In full and without deviation, write out the entries that follow.

*** Given entries Section Begins ***

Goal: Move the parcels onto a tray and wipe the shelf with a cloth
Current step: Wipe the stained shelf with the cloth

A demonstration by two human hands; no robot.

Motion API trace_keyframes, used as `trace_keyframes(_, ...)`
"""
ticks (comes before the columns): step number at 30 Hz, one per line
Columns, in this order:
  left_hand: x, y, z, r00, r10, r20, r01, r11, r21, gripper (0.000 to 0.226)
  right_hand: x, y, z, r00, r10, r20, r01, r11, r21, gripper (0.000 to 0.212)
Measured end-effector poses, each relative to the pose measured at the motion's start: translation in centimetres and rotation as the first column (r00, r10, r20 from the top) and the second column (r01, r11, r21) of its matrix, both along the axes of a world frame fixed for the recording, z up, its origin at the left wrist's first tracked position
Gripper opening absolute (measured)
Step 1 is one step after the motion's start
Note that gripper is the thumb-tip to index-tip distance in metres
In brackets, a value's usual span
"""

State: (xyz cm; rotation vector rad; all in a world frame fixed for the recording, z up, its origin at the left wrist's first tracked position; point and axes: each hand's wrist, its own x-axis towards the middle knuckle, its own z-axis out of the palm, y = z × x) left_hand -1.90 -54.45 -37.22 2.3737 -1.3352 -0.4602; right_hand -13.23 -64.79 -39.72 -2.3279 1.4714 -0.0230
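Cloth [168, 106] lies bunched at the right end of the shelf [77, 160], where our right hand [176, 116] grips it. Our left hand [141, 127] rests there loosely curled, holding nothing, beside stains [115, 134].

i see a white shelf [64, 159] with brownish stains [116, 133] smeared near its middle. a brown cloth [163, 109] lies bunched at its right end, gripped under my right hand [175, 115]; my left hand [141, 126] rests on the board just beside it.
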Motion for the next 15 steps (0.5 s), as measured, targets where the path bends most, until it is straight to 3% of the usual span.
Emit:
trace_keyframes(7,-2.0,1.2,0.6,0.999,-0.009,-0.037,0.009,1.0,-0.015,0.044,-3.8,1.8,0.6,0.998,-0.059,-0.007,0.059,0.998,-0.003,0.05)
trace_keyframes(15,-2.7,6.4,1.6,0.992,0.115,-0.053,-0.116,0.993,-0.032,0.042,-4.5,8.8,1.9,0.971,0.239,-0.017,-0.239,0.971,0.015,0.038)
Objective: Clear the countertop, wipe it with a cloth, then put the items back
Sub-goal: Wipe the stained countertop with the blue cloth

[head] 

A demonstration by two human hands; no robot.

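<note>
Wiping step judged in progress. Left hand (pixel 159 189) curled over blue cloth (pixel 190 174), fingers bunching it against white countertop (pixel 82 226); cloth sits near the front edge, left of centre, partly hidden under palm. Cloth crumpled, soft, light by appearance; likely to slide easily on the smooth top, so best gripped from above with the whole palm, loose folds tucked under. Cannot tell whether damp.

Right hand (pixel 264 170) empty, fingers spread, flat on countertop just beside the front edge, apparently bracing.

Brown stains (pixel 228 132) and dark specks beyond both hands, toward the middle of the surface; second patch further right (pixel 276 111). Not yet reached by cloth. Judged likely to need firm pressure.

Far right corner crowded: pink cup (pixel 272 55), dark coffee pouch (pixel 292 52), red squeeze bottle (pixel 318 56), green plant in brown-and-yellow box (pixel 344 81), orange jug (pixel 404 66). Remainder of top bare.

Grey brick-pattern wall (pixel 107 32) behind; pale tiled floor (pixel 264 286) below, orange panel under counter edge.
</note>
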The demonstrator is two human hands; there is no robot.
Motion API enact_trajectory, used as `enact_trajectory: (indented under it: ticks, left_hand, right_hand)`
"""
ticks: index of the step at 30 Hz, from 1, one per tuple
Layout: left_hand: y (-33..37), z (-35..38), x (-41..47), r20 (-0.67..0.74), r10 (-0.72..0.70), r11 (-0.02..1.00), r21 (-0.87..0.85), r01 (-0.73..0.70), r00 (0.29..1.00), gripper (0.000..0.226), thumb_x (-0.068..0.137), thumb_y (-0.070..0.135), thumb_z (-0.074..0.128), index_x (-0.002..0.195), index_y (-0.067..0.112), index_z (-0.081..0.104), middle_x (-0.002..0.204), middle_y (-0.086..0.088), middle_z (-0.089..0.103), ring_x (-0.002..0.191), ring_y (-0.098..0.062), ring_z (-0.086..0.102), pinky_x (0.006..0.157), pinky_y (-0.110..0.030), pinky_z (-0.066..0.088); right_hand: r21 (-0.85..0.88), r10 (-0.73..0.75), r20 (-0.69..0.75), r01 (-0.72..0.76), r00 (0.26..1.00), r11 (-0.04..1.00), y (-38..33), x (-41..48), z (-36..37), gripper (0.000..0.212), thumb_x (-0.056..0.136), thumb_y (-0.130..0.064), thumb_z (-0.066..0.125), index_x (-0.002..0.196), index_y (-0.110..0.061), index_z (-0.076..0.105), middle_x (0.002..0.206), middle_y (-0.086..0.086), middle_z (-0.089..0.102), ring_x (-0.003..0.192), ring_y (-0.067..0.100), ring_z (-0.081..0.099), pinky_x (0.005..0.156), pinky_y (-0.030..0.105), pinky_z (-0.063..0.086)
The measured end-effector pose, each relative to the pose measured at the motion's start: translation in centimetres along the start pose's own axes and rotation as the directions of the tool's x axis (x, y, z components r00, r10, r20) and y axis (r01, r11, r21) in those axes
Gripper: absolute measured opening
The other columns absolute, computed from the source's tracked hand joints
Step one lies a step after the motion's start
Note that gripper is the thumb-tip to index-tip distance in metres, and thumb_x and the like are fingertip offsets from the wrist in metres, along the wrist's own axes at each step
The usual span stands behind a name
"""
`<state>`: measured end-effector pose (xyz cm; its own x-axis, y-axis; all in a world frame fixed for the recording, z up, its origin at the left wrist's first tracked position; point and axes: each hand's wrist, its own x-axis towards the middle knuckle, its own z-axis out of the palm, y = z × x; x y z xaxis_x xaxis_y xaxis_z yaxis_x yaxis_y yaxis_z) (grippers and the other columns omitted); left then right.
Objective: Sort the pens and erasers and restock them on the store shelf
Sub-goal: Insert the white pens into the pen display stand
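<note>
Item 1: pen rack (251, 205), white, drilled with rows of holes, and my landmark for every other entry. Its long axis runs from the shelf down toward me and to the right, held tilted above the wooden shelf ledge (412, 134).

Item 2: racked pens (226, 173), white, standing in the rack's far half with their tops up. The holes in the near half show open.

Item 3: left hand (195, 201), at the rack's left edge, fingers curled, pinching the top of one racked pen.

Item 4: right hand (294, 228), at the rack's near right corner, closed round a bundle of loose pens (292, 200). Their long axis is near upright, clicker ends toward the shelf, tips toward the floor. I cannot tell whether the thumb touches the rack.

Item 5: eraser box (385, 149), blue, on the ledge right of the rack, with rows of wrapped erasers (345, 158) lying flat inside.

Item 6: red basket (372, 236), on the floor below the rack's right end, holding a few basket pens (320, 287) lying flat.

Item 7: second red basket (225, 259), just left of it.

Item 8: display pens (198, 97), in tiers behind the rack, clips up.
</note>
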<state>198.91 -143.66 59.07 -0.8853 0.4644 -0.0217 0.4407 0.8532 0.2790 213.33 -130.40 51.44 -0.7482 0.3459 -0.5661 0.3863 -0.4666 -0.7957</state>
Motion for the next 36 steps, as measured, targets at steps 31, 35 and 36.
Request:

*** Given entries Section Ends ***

Written answer:
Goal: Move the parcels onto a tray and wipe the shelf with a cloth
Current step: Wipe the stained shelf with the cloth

A demonstration by two human hands; no robot.

Motion API trace_keyframes, used as `trace_keyframes(_, ...)`
"""
ticks (comes before the columns): step number at 30 Hz, one per line
Columns, in this order:
  left_hand: x, y, z, r00, r10, r20, r01, r11, r21, gripper (0.000 to 0.226)
  right_hand: x, y, z, r00, r10, r20, r01, r11, r21, gripper (0.000 to 0.212)
Measured end-effector poses, each relative to the pose measured at the motion's start: translation in centimetres and rotation as the first column (r00, r10, r20 from the top) and the second column (r01, r11, r21) of its matrix, both along the axes of a world frame fixed for the recording, z up, its origin at the left wrist's first tracked position
Gripper opening absolute (measured)
Step 1 is one step after the motion's start
Note that gripper is the thumb-tip to index-tip distance in metres
In brackets, a value's usual span
"""

State: (xyz cm; rotation vector rad; all in a world frame fixed for the recording, z up, its origin at the left wrist's first tracked position; point and axes: each hand's wrist, its own x-axis towards the middle knuckle, its own z-axis out of the palm, y = z × x) left_hand -1.90 -54.45 -37.22 2.3737 -1.3352 -0.4602; right_hand -13.23 -64.79 -39.72 -2.3279 1.4714 -0.0230
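Cloth [168, 106] lies bunched at the right end of the shelf [77, 160], where our right hand [176, 116] grips it. Our left hand [141, 127] rests there loosely curled, holding nothing, beside stains [115, 134].

i see a white shelf [64, 159] with brownish stains [116, 133] smeared near its middle. a brown cloth [163, 109] lies bunched at its right end, gripped under my right hand [175, 115]; my left hand [141, 126] rests on the board just beside it.
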Motion for the next 15 steps (0.5 s), as measured, targets where the path bends most, until it is straight to 3% of the usual span.
Emit:
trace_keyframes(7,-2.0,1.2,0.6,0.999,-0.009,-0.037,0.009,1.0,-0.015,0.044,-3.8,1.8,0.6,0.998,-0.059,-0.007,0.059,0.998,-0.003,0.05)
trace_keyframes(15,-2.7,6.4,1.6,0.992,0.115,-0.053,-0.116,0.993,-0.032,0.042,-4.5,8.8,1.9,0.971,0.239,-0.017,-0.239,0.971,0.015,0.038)
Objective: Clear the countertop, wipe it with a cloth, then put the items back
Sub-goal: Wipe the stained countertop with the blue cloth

[head] 

A demonstration by two human hands; no robot.

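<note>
Wiping step judged in progress. Left hand (pixel 159 189) curled over blue cloth (pixel 190 174), fingers bunching it against white countertop (pixel 82 226); cloth sits near the front edge, left of centre, partly hidden under palm. Cloth crumpled, soft, light by appearance; likely to slide easily on the smooth top, so best gripped from above with the whole palm, loose folds tucked under. Cannot tell whether damp.

Right hand (pixel 264 170) empty, fingers spread, flat on countertop just beside the front edge, apparently bracing.

Brown stains (pixel 228 132) and dark specks beyond both hands, toward the middle of the surface; second patch further right (pixel 276 111). Not yet reached by cloth. Judged likely to need firm pressure.

Far right corner crowded: pink cup (pixel 272 55), dark coffee pouch (pixel 292 52), red squeeze bottle (pixel 318 56), green plant in brown-and-yellow box (pixel 344 81), orange jug (pixel 404 66). Remainder of top bare.

Grey brick-pattern wall (pixel 107 32) behind; pale tiled floor (pixel 264 286) below, orange panel under counter edge.
</note>
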The demonstrator is two human hands; there is no robot.
Motion API enact_trajectory, used as `enact_trajectory: (indented under it: ticks, left_hand, right_hand)`
"""
ticks: index of the step at 30 Hz, from 1, one per tuple
Layout: left_hand: y (-33..37), z (-35..38), x (-41..47), r20 (-0.67..0.74), r10 (-0.72..0.70), r11 (-0.02..1.00), r21 (-0.87..0.85), r01 (-0.73..0.70), r00 (0.29..1.00), gripper (0.000..0.226), thumb_x (-0.068..0.137), thumb_y (-0.070..0.135), thumb_z (-0.074..0.128), index_x (-0.002..0.195), index_y (-0.067..0.112), index_z (-0.081..0.104), middle_x (-0.002..0.204), middle_y (-0.086..0.088), middle_z (-0.089..0.103), ring_x (-0.002..0.191), ring_y (-0.098..0.062), ring_z (-0.086..0.102), pinky_x (0.006..0.157), pinky_y (-0.110..0.030), pinky_z (-0.066..0.088); right_hand: r21 (-0.85..0.88), r10 (-0.73..0.75), r20 (-0.69..0.75), r01 (-0.72..0.76), r00 (0.26..1.00), r11 (-0.04..1.00), y (-38..33), x (-41..48), z (-36..37), gripper (0.000..0.212), thumb_x (-0.056..0.136), thumb_y (-0.130..0.064), thumb_z (-0.066..0.125), index_x (-0.002..0.196), index_y (-0.110..0.061), index_z (-0.076..0.105), middle_x (0.002..0.206), middle_y (-0.086..0.086), middle_z (-0.089..0.102), ring_x (-0.003..0.192), ring_y (-0.067..0.100), ring_z (-0.081..0.099), pinky_x (0.005..0.156), pinky_y (-0.030..0.105), pinky_z (-0.063..0.086)
The measured end-effector pose, each relative to the pose measured at the motion's start: translation in centimetres along the start pose's own axes and rotation as the directions of the tool's x axis (x, y, z components r00, r10, r20) and y axis (r01, r11, r21) in those axes
Gripper: absolute measured opening
The other columns absolute, computed from the source's tracked hand joints
Step one lies a step after the motion's start
Note that gripper is the thumb-tip to index-tip distance in metres, and thumb_x and the like are fingertip offsets from the wrist in metres, along the wrist's own axes at each step
The usual span stands behind a name
"""
`<state>`: measured end-effector pose (xyz cm; its own x-axis, y-axis; all in a world frame fixed for the recording, z up, its origin at the left wrist's first tracked position; point and axes: each hand's wrist, its own x-axis towards the middle knuckle, its own z-axis out of the palm, y = z × x; x y z xaxis_x xaxis_y xaxis_z yaxis_x yaxis_y yaxis_z) (grippers and the other columns omitted); left then right.
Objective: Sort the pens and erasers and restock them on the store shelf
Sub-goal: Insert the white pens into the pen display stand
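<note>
Item 1: pen rack (251, 205), white, drilled with rows of holes, and my landmark for every other entry. Its long axis runs from the shelf down toward me and to the right, held tilted above the wooden shelf ledge (412, 134).

Item 2: racked pens (226, 173), white, standing in the rack's far half with their tops up. The holes in the near half show open.

Item 3: left hand (195, 201), at the rack's left edge, fingers curled, pinching the top of one racked pen.

Item 4: right hand (294, 228), at the rack's near right corner, closed round a bundle of loose pens (292, 200). Their long axis is near upright, clicker ends toward the shelf, tips toward the floor. I cannot tell whether the thumb touches the rack.

Item 5: eraser box (385, 149), blue, on the ledge right of the rack, with rows of wrapped erasers (345, 158) lying flat inside.

Item 6: red basket (372, 236), on the floor below the rack's right end, holding a few basket pens (320, 287) lying flat.

Item 7: second red basket (225, 259), just left of it.

Item 8: display pens (198, 97), in tiers behind the rack, clips up.
</note>
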<state>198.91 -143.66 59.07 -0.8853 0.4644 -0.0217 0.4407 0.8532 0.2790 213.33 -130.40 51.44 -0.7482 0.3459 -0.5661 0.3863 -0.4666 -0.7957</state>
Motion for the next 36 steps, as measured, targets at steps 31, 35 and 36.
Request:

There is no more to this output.